Write out the records again, exactly, leaving none out.

==============================

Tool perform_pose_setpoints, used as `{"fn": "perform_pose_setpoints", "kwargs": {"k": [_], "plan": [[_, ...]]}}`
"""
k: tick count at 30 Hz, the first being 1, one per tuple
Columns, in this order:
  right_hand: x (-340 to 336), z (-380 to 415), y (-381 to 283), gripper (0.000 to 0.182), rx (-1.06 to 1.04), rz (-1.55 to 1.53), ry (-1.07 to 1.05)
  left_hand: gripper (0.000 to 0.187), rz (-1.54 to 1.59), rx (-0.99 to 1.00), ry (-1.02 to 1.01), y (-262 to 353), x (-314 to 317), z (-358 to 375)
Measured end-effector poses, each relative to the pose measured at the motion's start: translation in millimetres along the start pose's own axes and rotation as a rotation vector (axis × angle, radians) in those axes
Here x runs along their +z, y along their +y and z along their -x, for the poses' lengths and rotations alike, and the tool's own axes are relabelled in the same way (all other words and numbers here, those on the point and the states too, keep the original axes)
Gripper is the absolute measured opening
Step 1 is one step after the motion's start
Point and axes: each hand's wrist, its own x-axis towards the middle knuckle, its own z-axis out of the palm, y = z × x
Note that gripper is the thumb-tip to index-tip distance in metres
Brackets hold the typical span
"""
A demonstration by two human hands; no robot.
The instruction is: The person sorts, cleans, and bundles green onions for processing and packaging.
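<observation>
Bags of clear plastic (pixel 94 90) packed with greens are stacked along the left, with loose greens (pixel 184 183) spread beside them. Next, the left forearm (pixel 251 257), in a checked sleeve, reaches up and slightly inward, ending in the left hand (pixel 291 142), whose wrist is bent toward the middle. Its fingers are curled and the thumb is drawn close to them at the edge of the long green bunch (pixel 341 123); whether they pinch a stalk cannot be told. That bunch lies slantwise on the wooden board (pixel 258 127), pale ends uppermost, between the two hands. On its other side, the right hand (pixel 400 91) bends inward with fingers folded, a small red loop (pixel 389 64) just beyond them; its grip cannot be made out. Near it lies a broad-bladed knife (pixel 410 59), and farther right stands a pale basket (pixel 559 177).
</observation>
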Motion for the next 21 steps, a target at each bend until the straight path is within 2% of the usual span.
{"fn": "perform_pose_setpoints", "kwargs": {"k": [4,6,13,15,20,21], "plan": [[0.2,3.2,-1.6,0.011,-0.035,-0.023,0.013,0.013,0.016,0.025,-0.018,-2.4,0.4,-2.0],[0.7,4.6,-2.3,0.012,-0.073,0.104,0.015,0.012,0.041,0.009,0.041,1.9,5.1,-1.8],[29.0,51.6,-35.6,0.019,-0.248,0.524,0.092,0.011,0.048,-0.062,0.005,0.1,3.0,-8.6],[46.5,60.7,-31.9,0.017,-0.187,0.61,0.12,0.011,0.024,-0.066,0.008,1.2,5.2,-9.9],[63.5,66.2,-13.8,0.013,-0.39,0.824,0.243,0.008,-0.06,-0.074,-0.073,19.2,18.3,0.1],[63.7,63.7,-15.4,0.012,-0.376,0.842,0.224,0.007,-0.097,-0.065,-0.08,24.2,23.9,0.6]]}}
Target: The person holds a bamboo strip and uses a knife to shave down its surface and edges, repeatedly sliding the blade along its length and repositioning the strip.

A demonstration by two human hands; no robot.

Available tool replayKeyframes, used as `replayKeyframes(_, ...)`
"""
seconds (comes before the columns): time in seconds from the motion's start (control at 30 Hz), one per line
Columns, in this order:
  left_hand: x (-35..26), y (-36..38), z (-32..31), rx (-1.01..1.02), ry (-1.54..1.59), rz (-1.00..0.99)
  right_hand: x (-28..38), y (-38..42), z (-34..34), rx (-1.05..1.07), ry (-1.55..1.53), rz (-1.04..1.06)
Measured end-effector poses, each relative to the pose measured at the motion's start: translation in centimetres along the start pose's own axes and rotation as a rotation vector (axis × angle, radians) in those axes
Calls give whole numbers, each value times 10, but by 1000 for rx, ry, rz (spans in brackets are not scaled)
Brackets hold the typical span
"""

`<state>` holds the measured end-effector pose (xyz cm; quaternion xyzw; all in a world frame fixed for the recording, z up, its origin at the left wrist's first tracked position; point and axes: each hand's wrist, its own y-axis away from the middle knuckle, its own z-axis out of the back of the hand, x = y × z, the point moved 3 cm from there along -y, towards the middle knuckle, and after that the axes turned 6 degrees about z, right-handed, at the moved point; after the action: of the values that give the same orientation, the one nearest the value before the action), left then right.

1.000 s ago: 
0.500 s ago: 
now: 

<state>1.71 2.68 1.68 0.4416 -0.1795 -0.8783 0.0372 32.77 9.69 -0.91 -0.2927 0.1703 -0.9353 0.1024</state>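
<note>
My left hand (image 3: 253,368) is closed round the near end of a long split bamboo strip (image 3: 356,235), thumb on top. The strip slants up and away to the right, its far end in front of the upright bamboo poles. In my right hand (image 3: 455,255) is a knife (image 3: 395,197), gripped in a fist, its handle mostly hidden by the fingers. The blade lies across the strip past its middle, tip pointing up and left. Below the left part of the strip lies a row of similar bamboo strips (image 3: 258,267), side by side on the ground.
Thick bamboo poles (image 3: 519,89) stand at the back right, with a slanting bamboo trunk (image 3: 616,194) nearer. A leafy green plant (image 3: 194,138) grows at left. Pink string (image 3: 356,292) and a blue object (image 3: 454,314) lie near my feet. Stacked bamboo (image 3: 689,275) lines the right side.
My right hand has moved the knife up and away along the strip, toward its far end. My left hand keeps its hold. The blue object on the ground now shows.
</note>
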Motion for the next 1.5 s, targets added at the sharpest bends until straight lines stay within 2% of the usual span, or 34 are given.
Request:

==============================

▸ RESULT
Tool perform_pose_setpoints, used as `{"fn": "perform_pose_setpoints", "kwargs": {"k": [_], "plan": [[_, ...]]}}`
"""
k: tick count at 30 Hz, the first being 1, one per tuple
Columns, in this order:
  right_hand: x (-340 to 336), z (-380 to 415), y (-381 to 283), gripper (0.000 to 0.182), rx (-1.06 to 1.04), rz (-1.55 to 1.53), ry (-1.07 to 1.05)
  left_hand: gripper (0.000 to 0.187), rz (-1.54 to 1.59), rx (-0.99 to 1.00), ry (-1.02 to 1.01), y (-262 to 353), x (-314 to 317), z (-358 to 375)
Measured end-effector poses, each relative to the pose measured at the motion's start: translation in millimetres along the start pose's own axes and rotation as a rotation vector (axis × angle, radians) in those axes
Here x runs along their +z, y along their +y and z along their -x, for the poses' lengths and rotations alike, and the tool's own axes are relabelled in the same way (all other words and numbers here, those on the point and the states too, keep the original axes)
Gripper is the absolute measured opening
Step 1 is one step after the motion's start
Point and axes: each hand's wrist, its own x-axis towards the middle knuckle, its own z-axis out of the palm, y = z × x
Note that gripper is the thumb-tip to index-tip distance in metres
Brackets hold the typical span
"""
A demonstration by two human hands; no robot.
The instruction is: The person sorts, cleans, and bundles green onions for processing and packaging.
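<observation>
Bags of clear plastic (pixel 94 90) packed with greens are stacked along the left, with loose greens (pixel 184 183) spread beside them. Next, the left forearm (pixel 251 257), in a checked sleeve, reaches up and slightly inward, ending in the left hand (pixel 291 142), whose wrist is bent toward the middle. Its fingers are curled and the thumb is drawn close to them at the edge of the long green bunch (pixel 341 123); whether they pinch a stalk cannot be told. That bunch lies slantwise on the wooden board (pixel 258 127), pale ends uppermost, between the two hands. On its other side, the right hand (pixel 400 91) bends inward with fingers folded, a small red loop (pixel 389 64) just beyond them; its grip cannot be made out. Near it lies a broad-bladed knife (pixel 410 59), and farther right stands a pale basket (pixel 559 177).
</observation>
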Motion for the next 21 steps, a target at each bend until the straight path is within 2% of the usual span.
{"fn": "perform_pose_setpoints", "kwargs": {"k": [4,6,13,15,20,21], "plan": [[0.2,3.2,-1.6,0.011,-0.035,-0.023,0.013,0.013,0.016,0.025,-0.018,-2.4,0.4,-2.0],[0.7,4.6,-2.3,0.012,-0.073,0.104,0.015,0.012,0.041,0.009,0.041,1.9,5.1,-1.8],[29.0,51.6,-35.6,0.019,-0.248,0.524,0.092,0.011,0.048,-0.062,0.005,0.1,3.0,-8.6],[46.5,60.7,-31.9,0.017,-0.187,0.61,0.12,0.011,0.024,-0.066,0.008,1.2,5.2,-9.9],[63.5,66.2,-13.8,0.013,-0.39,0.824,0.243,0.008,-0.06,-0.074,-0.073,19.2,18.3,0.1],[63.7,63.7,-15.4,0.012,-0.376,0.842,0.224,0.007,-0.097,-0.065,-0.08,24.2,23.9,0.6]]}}
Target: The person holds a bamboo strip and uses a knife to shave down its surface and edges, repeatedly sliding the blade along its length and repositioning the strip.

A demonstration by two human hands; no robot.

Available tool replayKeyframes, used as `replayKeyframes(_, ...)`
"""
seconds (comes before the columns): time in seconds from the motion's start (control at 30 Hz), one per line
Columns, in this order:
  left_hand: x (-35..26), y (-36..38), z (-32..31), rx (-1.01..1.02), ry (-1.54..1.59), rz (-1.00..0.99)
  right_hand: x (-28..38), y (-38..42), z (-34..34), rx (-1.05..1.07), ry (-1.55..1.53), rz (-1.04..1.06)
Measured end-effector poses, each relative to the pose measured at the motion's start: translation in centimetres along the start pose's own axes and rotation as a rotation vector (axis × angle, radians) in those axes
Calls give whole numbers, each value times 10, but by 1000 for rx, ry, rz (spans in brackets are not scaled)
Brackets hold the typical span
"""

`<state>` holds the measured end-effector pose (xyz cm; quaternion xyzw; all in a world frame fixed for the recording, z up, its origin at the left wrist's first tracked position; point and axes: each hand's wrist, its own y-axis away from the middle knuckle, its own z-axis out of the back of the hand, x = y × z, the point moved 3 cm from there along -y, towards the middle knuckle, and after that the axes turned 6 degrees about z, right-handed, at the moved point; after the action: of the values that give the same orientation, the one nearest the value before the action), left then right.

1.000 s ago: 
0.500 s ago: 
now: 

<state>1.71 2.68 1.68 0.4416 -0.1795 -0.8783 0.0372 32.77 9.69 -0.91 -0.2927 0.1703 -0.9353 0.1024</state>
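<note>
My left hand (image 3: 253,368) is closed round the near end of a long split bamboo strip (image 3: 356,235), thumb on top. The strip slants up and away to the right, its far end in front of the upright bamboo poles. In my right hand (image 3: 455,255) is a knife (image 3: 395,197), gripped in a fist, its handle mostly hidden by the fingers. The blade lies across the strip past its middle, tip pointing up and left. Below the left part of the strip lies a row of similar bamboo strips (image 3: 258,267), side by side on the ground.
Thick bamboo poles (image 3: 519,89) stand at the back right, with a slanting bamboo trunk (image 3: 616,194) nearer. A leafy green plant (image 3: 194,138) grows at left. Pink string (image 3: 356,292) and a blue object (image 3: 454,314) lie near my feet. Stacked bamboo (image 3: 689,275) lines the right side.
My right hand has moved the knife up and away along the strip, toward its far end. My left hand keeps its hold. The blue object on the ground now shows.
</note>
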Motion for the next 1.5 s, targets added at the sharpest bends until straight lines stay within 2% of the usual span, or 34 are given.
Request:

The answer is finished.